L'Histoire a montré que pour ces exemples cités précédemment tout était une question d'humiliation. "Les Allemands ont été humiliés par le traité de Versailles, poursuit Boris Cyrulnik, les Français par la déroute de 40, le succès d'Israël provoque aussi un sentiment d'humiliation dans les pays arabes.
Tout est une question d'humiliation? Pas sûr.
Dans le cas de l'Allemagne : un changement de régime drastique intervenait au même moment où le régime des bolchéviques pouvait apparaître dans toute sa pleine virulence. On songe à la faiblesse de la république de Weimar; de quoi faire peur un maximum aux payeurs de taxe de l'époque. On peut supposer facilement que bien des voteurs d'Allemagne auront pu voter pour le national-socialisme, comme bien des catholiques de l'époque également, Non pas tant par sentiment d'humiliation comme par crainte du communiste, cette peur des abominables léninistes et staliniens.

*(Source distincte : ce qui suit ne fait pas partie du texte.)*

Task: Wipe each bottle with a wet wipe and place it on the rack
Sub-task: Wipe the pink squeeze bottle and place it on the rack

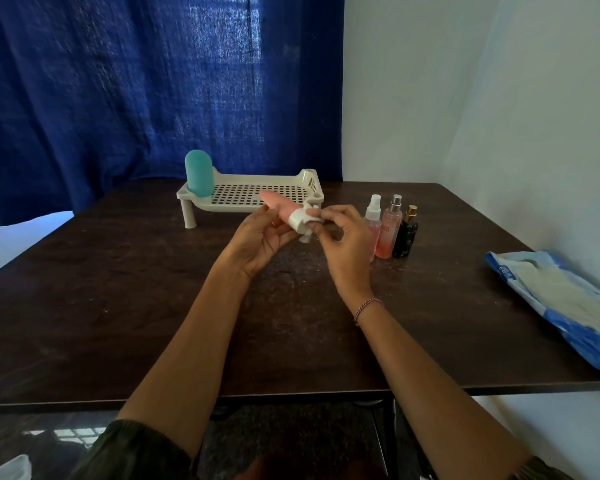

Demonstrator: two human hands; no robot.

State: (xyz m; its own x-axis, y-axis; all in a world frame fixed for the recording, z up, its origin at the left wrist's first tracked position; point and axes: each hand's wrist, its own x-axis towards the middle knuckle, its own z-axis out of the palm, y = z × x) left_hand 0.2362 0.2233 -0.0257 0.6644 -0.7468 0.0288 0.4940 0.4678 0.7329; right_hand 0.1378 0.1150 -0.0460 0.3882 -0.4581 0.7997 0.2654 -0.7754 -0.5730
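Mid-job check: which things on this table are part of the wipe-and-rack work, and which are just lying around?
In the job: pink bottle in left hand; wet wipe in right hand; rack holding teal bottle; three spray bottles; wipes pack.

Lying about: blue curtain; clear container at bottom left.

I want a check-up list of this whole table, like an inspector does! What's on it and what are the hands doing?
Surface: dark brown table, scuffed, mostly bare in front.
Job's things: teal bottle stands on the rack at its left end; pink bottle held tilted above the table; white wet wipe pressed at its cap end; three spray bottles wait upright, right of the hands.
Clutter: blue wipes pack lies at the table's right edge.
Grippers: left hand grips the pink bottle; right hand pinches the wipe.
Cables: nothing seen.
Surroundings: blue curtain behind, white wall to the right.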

Les Français de 40 n'ont peut-être pas vu le Maréchal s'amener dans le but de venger une humiliation, mais surtout auront-ils été soulagés de ce qu'il puisse offrir un certain rempart contre la perspective de voir le pays tomber en dissolution, en pleine anarchie, ouvrant la porte à son dépeçage par les Allemands. L'idée première est tout simplement de limiter les dégâts.
Il est possible que la bonne cause palestinienne soit revendiquée par des islamistes non-palestiniens, non pas à raison d'un sentiment personnel d'humiliation mais comme d'un prétexte afin de se donner du crédit moral auprès d'autres musulmans, quand il s'agit de jouer du coude afin de passer devant des rivaux, pour apparaître comme meilleur champion de l'islam, etc. Les Jordaniens sont des arabes musulmans. Et ils ont l'air de s'accommoder assez bien des succès d'Israël. Les Jordaniens ne semblent pas animés par un puissant ressenti d'humiliation. Pourquoi les autres le seraient-ils davantage?
Je veux dire
Il y a plein de raisons qui peuvent faire qu'un citoyen américain vote pour Trump : rejeter la corruption d'Hillary, goût du changement après deux mandats des démocrates, insatisfaction envers la politique complaisante des démocrates envers l'islam, désenchantement d'électeurs démocrates par rapport aux politiques de libre-échange, etc.
Je ne vois pas pourquoi il faudrait privilégier une explication psychologisante par-dessus tout. Et pourquoi cette idée à l'effet que des hommes blancs seraient humilier de ne plus pouvoir lyncher des Noirs librement, de ne plus pouvoir écraser des Mexicains à volonté comme dans un jeu vidéo, tirer à vue sur les indiens?
Les jurons de Trumps, ses coups de gueule étudiés, ses saillies populaires qui détruisent le marketing bien lisse des agences de publicité des politiciens de carrière : on peut le voir aussi comme une sorte de garantie à l'effet que le sujet présentiel serait libre des multiples chaînes dorées liant des autres politiciens. Une liberté d'esprit quoi! Les gens souhaitent la présence d'un personnage présidentiel qui puisse assumer des choix, même impopulaires aux yeux d'une coterie "européenne", un personnage présidentiel qui ne serait pas esclave de ses conseillers ou d'une armée d'avocats.
Implicitement, on pourrait comprendre la révolte comme une volonté diffuse de voir réhabiliter la politique par-dessus les juges, par-dessus les spécialistes des droits de l'homme à l'ONU, avant les économistes de la banque.
Vouloir trouver une maladie, une indignité foncière dans le simple fait de voter pour Trump à une élection : c'est une attitude qui peut apparaître comme tendanciellement anti-démocratique, partiale, élitiste.